(Work task)
Without including any images, output the listing below exactly.

(Supplied data)
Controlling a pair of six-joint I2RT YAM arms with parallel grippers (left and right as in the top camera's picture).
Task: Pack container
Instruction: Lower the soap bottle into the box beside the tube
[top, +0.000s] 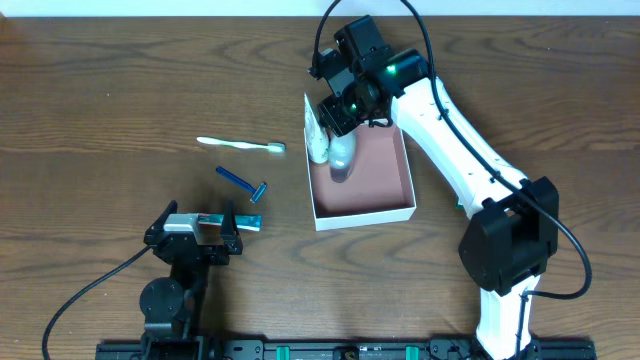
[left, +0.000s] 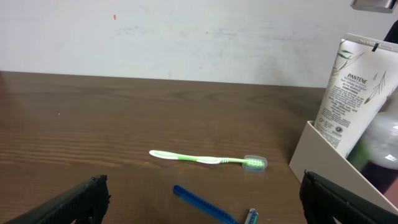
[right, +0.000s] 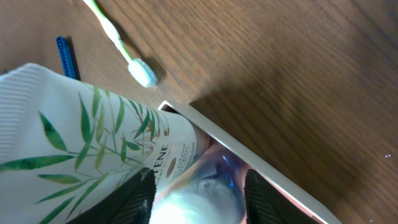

(Answer)
Controlling a pair of six-joint I2RT YAM arms with parallel grippers (left and right as in the top camera's picture).
Task: Pack container
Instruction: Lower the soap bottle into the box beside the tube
[top, +0.000s] 
[left, +0.000s] 
[right, +0.000s] 

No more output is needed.